Assim, ao constatar o ingresso não autorizado de um refugiado, a polícia federal alemã não é capaz de dizer, por exemplo, "se ele já atravessou a fronteira greco-turca", já que um cruzamento de dados dessa ordem "não ocorre no momento".
Perda de direito de asilo, só após crimes graves
O autor do mais recente atentado de Paris não só requereu asilo em diversos países europeus, ludibriando as autoridades com um total de sete identidades diferentes – quatro somente na Alemanha – como também cometeu crimes. Na Alemanha, estava sujeito a inquérito por diversos delitos relacionados a violência e a drogas, tendo cumprido breve pena de prisão. Apesar disso, seu processo de asilo seguia correndo.

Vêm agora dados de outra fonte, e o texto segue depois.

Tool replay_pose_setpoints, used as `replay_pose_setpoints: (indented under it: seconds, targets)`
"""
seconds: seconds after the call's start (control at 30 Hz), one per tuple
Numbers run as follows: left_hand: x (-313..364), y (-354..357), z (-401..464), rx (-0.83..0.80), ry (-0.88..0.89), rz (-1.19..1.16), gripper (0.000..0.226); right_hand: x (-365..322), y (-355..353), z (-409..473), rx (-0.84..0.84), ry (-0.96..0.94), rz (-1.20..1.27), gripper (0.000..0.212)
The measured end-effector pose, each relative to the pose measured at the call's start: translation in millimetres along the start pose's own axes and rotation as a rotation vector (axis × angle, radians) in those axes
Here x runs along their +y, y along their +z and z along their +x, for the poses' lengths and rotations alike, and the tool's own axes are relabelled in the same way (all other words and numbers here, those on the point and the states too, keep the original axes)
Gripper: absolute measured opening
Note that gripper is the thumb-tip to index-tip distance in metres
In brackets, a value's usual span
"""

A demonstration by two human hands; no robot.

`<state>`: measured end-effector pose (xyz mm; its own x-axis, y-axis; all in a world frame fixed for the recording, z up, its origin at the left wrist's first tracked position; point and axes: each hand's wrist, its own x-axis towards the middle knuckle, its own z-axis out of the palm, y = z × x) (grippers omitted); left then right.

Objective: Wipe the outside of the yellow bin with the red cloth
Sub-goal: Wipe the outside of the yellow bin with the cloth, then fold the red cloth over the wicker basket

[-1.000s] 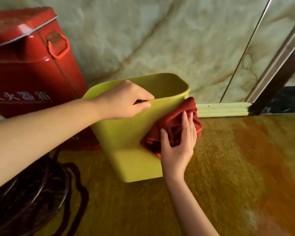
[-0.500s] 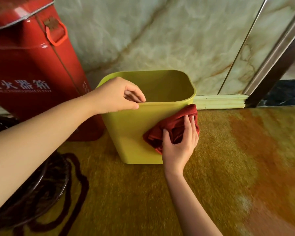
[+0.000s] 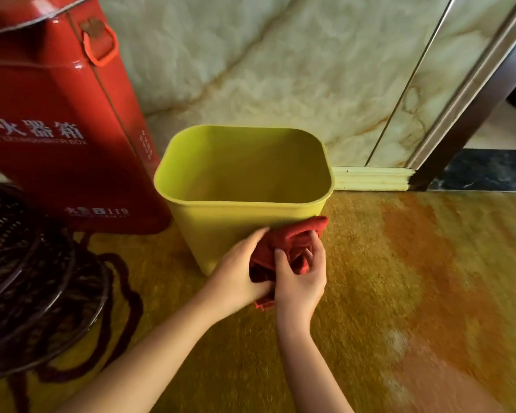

Ata, do BAMF, lembra que "um estrangeiro pode ser excluído do direito de asilo e da proteção aos refugiados caso tenha sido condenado, nos termos da lei, a uma pena de prisão de, no mínimo, três anos por um crime ou uma contravenção especialmente grave". Além disso, o ministério tem que concluir que a pessoa também representaria um perigo futuro.
No caso atual, não havia gravidade dessa ordem. A polícia não se deixou impressionar nem mesmo pelo fato de o autor do atentado ser simpatizante do grupo jihadista "Estado Islâmico" (EI), do qual confeccionava bandeiras.
"Se ele tivesse frequentado um campo de treinamento terrorista no Oriente Médio", as autoridades de segurança teriam podido classificá-lo como elemento perigoso, justifica Radek. No caso concreto, porém, nem criminalidade grave nem terrorismo estavam em jogo.
Discrepância entre critérios de asilo na UE
O fato de o autor do último atentado em Paris ter pedido asilo na Romênia em 2011 demonstra quão discrepante pode ser a avaliação de um mesmo requerente pelos diferentes países da UE. As autoridades romenas o classificaram como perigoso, deportando-o para a Tunísia, acompanhado por escolta.
Radek tira uma lição do caso: "Precisamos de uma cooperação mais sólida no nível europeu, mas também dentro da Alemanha", sobretudo no tocante a ingressos e permanências não autorizadas. No momento atual, isso se tornará especialmente importante se a Suécia e a Dinamarca recusarem em grande escala a entrada a migrantes sem documentos de viagem, os quais, nesse caso, ficariam confinados à Alemanha, "e aí precisamos saber onde eles estão, para podermos deportá-los", diz.
"Acredito que nós, enquanto autoridades alemãs, precisamos ter mais consciência dos problemas", conclui Radek. O governo federal reconheceu a gravidade da situação: com o planejado documento de identidade unificado para refugiados e um melhor intercâmbio de dados entre os diversos órgãos, ele espera impedir que cadastramentos múltiplos voltem a ocorrer. Também estão em discussão mudanças na lei para permitir a deportação também em caso de delitos menos graves.